For this item, repeat the material exactly while omitting its pictures.

********************

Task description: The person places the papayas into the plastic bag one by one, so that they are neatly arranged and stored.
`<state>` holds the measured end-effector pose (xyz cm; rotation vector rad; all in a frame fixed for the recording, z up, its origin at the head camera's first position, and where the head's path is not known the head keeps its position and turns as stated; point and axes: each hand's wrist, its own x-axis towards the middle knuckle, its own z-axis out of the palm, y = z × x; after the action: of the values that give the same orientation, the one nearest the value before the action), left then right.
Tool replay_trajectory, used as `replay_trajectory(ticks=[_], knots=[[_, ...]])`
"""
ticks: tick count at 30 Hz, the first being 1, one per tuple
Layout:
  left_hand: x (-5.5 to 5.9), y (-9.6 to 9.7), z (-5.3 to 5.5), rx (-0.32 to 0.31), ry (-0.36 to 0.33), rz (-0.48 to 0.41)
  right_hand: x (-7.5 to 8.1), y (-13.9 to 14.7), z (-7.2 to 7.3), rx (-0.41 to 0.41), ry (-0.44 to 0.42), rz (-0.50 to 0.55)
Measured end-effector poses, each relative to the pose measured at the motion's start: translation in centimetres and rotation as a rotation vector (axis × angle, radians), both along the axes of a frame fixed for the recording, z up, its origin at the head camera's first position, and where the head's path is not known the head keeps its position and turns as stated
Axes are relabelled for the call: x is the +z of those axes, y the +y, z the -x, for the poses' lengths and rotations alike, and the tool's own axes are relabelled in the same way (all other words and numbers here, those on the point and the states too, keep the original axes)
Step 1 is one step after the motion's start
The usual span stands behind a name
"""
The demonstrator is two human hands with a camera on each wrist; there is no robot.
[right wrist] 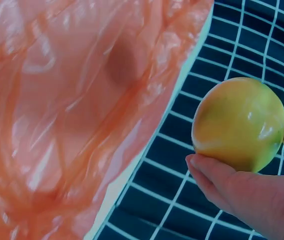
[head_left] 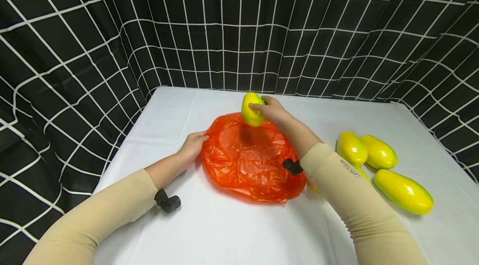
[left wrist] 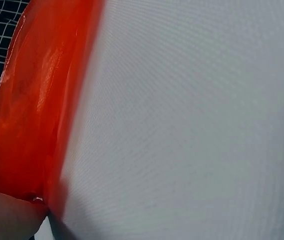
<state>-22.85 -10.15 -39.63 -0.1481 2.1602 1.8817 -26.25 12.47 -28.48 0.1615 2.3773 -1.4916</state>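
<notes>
"Two hands in view: doing what with the left hand [head_left: 192,148]?"

"Pinching the left rim of a red plastic bag [head_left: 243,169] between thumb and fingers."

"And with the right hand [head_left: 275,111]?"

"Gripping a yellow-green fruit [head_left: 251,109] between thumb and curled fingers, parted only by the fruit's width. Holding it up by the far rim of the bag, above the table [head_left: 232,236]."

"How wide, the bag?"

"Spread broadly on the table, with a big round mouth facing up and crumpled walls."

"More fruit nearby?"

"Yes, right of the bag: one plump fruit [head_left: 352,148] just beside a second fruit [head_left: 379,151], then a longer fruit [head_left: 404,191] nearer. Also some yellow, partly hidden behind the right sleeve [head_left: 344,190]."

"Edges and room to move?"

"Beyond the table's back edge, a black grid curtain [head_left: 217,28]. On the left, a wide stretch of white cloth, crossed by the left forearm; another toward the near side. On the right, tighter, because of the fruit."
</notes>
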Motion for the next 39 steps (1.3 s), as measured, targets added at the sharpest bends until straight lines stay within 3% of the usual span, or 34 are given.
replay_trajectory(ticks=[10, 19, 39], knots=[[0.0, 0.0, 0.1, -0.002, 0.01, -0.01, -0.7, -3.2, -0.3, 0.031, -0.01, 0.014], [0.1, 0.1, 0.2, -0.006, 0.022, 0.026, -2.5, -5.1, -0.2, 0.027, -0.042, 0.05], [-0.3, -0.2, 0.2, -0.036, 0.012, 0.01, -4.7, -7.3, -0.7, 0.104, -0.056, -0.042]])
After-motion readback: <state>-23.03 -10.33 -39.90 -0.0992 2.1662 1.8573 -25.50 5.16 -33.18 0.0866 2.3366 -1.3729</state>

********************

▶ Written solution:
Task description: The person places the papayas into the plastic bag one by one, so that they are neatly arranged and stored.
`<state>` holds the measured end-effector pose (xyz cm; rotation vector rad; all in a frame fixed for the recording, z up, its origin at the head camera's first position, and where the head's path is not known the head keeps its position and turns as stated; point and axes: each hand's wrist, its own x-axis towards the middle knuckle, its own z-axis out of the palm, y = z × x; after the action: of the values that give the same orientation, the one nearest the value before the action), left then right.
Tool replay_trajectory, used as `replay_trajectory(ticks=[_], knots=[[_, ...]])`
"""
ticks: tick count at 30 Hz, the first being 1, one per tuple
Layout:
  left_hand: x (-5.5 to 5.9), y (-9.6 to 9.7), z (-5.3 to 5.5), rx (-0.32 to 0.31), ry (-0.36 to 0.33), rz (-0.48 to 0.41)
  right_hand: x (-7.5 to 8.1), y (-13.9 to 14.7), z (-7.2 to 7.3), rx (-0.41 to 0.41), ry (-0.44 to 0.42), rz (-0.50 to 0.55)
Measured end-effector poses, each relative to the pose measured at the motion's start: translation in centimetres and rotation as a rotation vector (axis × angle, radians), both along the axes of a frame fixed for the recording, z up, its origin at the head camera's first position, and where the head's path is not known the head keeps its position and turns as stated
Axes are relabelled for the call: x is the +z of those axes, y the +y, z the -x, for the poses' lengths and rotations alike, and the tool's own axes are relabelled in the same way (all other words and numbers here, those on the point and the states too, keep the original axes)
Step 1 is one step after the motion's start
The usual span stands behind a name
"""
The demonstrator is two human hands with a camera on each wrist; there is no robot.
[right wrist] 
[head_left] 
[left wrist] 
<state>-22.85 -10.15 -39.63 -0.1481 2.1602 1.8817 -26.25 12.47 -28.48 0.1615 2.3773 -1.4916</state>
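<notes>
"Two hands in view: doing what with the left hand [head_left: 192,148]?"

"Pinching the left rim of a red plastic bag [head_left: 243,169] between thumb and fingers."

"And with the right hand [head_left: 275,111]?"

"Gripping a yellow-green fruit [head_left: 251,109] between thumb and curled fingers, parted only by the fruit's width. Holding it up by the far rim of the bag, above the table [head_left: 232,236]."

"How wide, the bag?"

"Spread broadly on the table, with a big round mouth facing up and crumpled walls."

"More fruit nearby?"

"Yes, right of the bag: one plump fruit [head_left: 352,148] just beside a second fruit [head_left: 379,151], then a longer fruit [head_left: 404,191] nearer. Also some yellow, partly hidden behind the right sleeve [head_left: 344,190]."

"Edges and room to move?"

"Beyond the table's back edge, a black grid curtain [head_left: 217,28]. On the left, a wide stretch of white cloth, crossed by the left forearm; another toward the near side. On the right, tighter, because of the fruit."
</notes>
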Motion for the next 39 steps (1.3 s), as measured, targets added at the sharpest bends until straight lines stay within 3% of the usual span, or 34 are given.
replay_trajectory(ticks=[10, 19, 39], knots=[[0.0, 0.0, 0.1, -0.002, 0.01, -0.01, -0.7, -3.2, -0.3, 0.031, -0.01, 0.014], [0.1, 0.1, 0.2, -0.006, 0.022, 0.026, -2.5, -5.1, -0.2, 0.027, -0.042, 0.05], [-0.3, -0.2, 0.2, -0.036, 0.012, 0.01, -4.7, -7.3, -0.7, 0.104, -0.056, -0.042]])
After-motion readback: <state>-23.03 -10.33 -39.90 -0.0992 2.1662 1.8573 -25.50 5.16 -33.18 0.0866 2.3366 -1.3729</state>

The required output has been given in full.